Among those present, only I knew he was a marksman because I was next to him at the range in the previous days where I saw his perfect scores and the small spread of all his shots. I checked everyone around me and some after me, and no one had a spread as small as his. He never missed a single shot throughout the practices, so after the last I asked him if he was a marksman before, to which he replied yes.

A marksman here refers to someone who has gotten the marksman award at the range, in case anyone confuses the term with a sniper.

So at one point we spoke about FPS and I turned out to be the only FPS player there. It got pretty silly when someone brought up the point that FPS makes people more violent but that was shot down by someone else who argued that being a fan of FPS is a sign of a violent person, therefore FPS games are not a cause but a symptom.

Regardless I just threw in the weak defence that it was about instant gratification and it takes finesse to make headshots frequently. In fact, to be able to get headshots all the time requires a kind of inner peace and gentle clicks (too much pressure will shift the mouse and every pixel matters when it comes to headshots), and this is exactly the same with real guns - one needs to be calm and press the trigger gently to avoid moving the gun.

And it felt weird saying that as if I was an expert because there he was, the marksman who never missed a shot, sitting next to me while we both knew I was actually pretty bad at the night firing. In daylight, I missed one shot each on both days, but I really sucked at night firing because on the second day, only 40% of my shots hit. Plus my spread was bigger than his, and spread's the most important statistic IMO. If your shots' spread is tiny, the only reason you're missing can only be that your gun hasn't been zeroed properly.

I really need to train up my arms so that they get less tired when I fire in prone position.

I'm pretty sure that if he played FPS games and got the hang of the controls, he would be a much better player than me.

























Checked out P90X. Looks tough. I wonder if I can go through the entire 90 days of the Lean version.

As for the food, I don't think it will be too hard. I already have the brown rice ready and it's actually not as bad as some say. It's more al dente and kinda spongy while normal white rice is soft.

Will be starting this tomorrow and include this with the RT sessions.
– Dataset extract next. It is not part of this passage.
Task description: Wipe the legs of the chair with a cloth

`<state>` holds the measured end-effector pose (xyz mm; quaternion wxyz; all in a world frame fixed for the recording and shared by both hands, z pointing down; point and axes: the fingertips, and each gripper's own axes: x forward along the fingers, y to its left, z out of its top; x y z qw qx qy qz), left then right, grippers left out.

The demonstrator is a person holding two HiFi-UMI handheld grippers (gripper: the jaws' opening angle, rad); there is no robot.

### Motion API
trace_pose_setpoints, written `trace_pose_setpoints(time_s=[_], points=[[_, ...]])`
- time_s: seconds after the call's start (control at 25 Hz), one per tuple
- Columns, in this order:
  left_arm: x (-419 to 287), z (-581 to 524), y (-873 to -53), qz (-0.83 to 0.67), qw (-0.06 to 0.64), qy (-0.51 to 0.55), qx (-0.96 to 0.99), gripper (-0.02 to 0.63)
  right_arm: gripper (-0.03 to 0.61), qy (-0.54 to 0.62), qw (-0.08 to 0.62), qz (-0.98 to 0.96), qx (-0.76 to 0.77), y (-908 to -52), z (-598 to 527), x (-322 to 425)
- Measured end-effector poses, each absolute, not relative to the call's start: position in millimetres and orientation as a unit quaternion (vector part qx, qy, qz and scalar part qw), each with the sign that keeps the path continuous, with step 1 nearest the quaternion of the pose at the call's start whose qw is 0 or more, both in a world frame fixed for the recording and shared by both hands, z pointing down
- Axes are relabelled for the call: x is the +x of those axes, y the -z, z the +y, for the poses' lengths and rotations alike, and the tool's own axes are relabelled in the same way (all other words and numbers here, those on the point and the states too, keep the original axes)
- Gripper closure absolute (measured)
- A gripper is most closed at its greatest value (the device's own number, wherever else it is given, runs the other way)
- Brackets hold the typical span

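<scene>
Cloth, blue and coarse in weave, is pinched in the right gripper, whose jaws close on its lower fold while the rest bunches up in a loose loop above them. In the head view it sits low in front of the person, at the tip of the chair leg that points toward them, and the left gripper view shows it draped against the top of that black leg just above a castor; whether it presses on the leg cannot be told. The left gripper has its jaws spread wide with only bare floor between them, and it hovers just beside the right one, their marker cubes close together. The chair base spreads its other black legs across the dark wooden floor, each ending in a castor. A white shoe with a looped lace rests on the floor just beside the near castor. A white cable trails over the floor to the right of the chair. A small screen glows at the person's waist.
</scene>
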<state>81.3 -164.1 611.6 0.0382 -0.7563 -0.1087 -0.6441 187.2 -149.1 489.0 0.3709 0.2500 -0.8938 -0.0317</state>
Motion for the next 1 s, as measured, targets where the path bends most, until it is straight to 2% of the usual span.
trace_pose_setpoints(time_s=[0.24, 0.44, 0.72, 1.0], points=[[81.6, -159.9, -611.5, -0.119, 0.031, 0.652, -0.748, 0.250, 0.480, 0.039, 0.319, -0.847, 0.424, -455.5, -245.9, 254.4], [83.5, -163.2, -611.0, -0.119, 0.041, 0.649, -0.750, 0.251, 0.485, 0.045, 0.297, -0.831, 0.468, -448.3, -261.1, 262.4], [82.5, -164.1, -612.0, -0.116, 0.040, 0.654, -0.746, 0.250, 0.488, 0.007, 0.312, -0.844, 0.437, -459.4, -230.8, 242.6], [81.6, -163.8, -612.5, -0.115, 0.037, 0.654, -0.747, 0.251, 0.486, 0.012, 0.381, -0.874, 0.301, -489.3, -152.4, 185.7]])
The plan is to do this in the morning and have the RTs in the evenings, except for two Sundays during which I think I will skip this in lieu of the morning RTs.




















We should not settle for "just enough" whenever we can. It is this philosophy of being satisfied with "just enough" that makes life bad.
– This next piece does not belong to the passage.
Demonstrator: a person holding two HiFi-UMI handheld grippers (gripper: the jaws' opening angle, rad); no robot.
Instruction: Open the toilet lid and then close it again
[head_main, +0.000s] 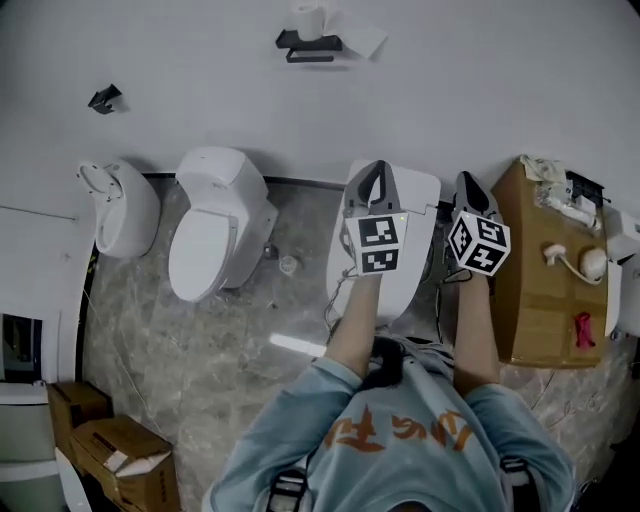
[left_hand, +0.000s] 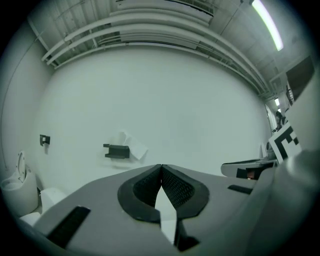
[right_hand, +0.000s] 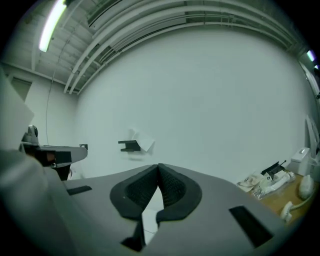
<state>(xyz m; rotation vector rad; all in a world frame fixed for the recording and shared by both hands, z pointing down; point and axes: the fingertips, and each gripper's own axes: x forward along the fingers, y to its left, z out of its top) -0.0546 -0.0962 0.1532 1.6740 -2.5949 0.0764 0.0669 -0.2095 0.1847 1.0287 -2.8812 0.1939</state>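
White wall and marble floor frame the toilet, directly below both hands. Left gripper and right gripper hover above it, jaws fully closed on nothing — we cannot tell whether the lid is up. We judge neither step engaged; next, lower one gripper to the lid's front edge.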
Plenty of people believe that the status quo is fine and does not need to be changed. They can stick with the old and there is no reason to fix that which is not broken.
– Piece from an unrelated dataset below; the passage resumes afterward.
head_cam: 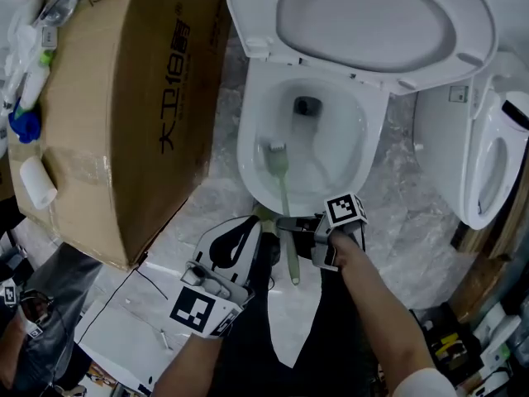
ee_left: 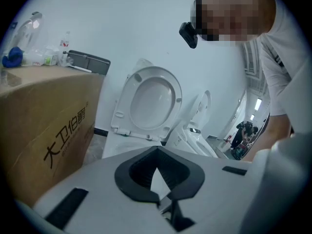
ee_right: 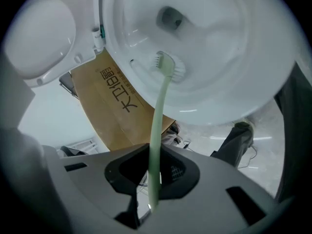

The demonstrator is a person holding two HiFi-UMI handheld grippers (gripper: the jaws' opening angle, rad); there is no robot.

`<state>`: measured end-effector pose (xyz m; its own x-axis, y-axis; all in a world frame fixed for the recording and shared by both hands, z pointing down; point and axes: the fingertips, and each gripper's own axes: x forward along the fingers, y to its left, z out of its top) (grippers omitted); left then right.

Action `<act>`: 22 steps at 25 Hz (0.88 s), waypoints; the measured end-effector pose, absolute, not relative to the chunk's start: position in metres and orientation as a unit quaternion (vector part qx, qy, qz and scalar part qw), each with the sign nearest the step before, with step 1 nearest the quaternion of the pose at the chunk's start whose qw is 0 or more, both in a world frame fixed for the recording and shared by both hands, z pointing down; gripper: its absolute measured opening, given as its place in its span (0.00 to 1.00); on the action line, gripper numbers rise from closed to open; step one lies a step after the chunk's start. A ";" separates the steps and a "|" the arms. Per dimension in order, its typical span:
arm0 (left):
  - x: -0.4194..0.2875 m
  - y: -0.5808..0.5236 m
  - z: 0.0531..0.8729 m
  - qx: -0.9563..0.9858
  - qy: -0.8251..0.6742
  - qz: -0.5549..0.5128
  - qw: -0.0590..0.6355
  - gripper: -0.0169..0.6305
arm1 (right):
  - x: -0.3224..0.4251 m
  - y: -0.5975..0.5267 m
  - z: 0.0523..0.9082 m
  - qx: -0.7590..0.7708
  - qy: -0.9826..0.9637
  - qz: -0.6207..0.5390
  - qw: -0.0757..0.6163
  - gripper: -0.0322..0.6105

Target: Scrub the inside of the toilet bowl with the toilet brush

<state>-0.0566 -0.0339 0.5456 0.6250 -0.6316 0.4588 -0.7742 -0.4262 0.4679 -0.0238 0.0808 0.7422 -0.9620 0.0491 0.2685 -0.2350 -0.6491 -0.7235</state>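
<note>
At the left edge of the floor stands a tall cardboard box [head_cam: 124, 114], just beside the toilet and well out of the work. Next to it, low and near the person's body, the left tongs [head_cam: 245, 231] hang idle. The left gripper view shows the jaws brought together at the tips with nothing between them [ee_left: 157, 152]. This arm seems parked here, so it does not crowd the scrubbing side.

In the middle, the pale green toilet brush [head_cam: 283, 197] slants from the near rim down into the toilet bowl [head_cam: 248, 139]. Its bristled head rests against the bowl's near-left inner wall, short of the drain opening [head_cam: 307, 106]. The seat and lid [head_cam: 364, 23] are tipped up at the far edge, which leaves the whole inside open.

The right tongs [head_cam: 291, 226] are clamped on the brush handle part way along it, with a stub of handle sticking out behind. In the right gripper view the handle [ee_right: 163, 82] runs straight out between the closed jaws [ee_right: 153, 155] toward the bowl's wall [ee_right: 234, 82]. Such an in-line grip likely lets a wrist movement sweep the head round the porcelain.

A second toilet [head_cam: 488, 164] stands at the right edge of the floor, apart and uninvolved.
</note>
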 end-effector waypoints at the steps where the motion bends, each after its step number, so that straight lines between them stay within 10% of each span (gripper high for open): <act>1: -0.055 -0.035 0.548 0.836 -0.422 0.107 0.335 0.04 | -0.022 0.076 0.746 0.107 -0.418 0.897 0.096 0.13; 12: -0.055 -0.046 0.556 0.818 -0.453 0.087 0.344 0.04 | 0.005 0.025 0.787 0.082 -0.479 0.835 0.258 0.13; 22: -0.063 -0.047 0.561 0.811 -0.466 0.094 0.341 0.04 | 0.034 -0.034 0.803 0.152 -0.521 0.800 0.255 0.13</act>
The problem there is that they have merely adapted to the issues that the old have, whatever they may be. For example, my crappy N8 operates with terrible hardware and the ancient Symbian OS, making it unbearably slow sometimes compared to the iPad especially when it comes to rotating the screen.

None of the issues ever went away; they have simply built up a tolerance for them.

Except all tolerance can be worn down, be it by a bad day, a once-in-a-lifetime tragedy or just a tiny bump in one's daily routines. Recall how tiny little issues that you had never really noticed really pissed you off that one time although you know they were not the real reason you were angry?

That's exactly what I'm talking about.

It's the same with taking buses and trains. There are lots of commuters who think there's no reason to drive to work or take a cab, but tiny problems like a late train, some kind of little incident while squeezing in a packed train for half an hour, these things can give what could have been a normal day a bad start, thus possibly turning the day into a bad day.

If you take a cab to work or drive to the office in the morning, you get there still feeling awesome (unless you hate your job) and it's likelier that your day will continue to be good.

What I'm saying is that we should make our days better than "just enough" through our daily routines so that there is always that emotional buffer to handle the inevitable bad events.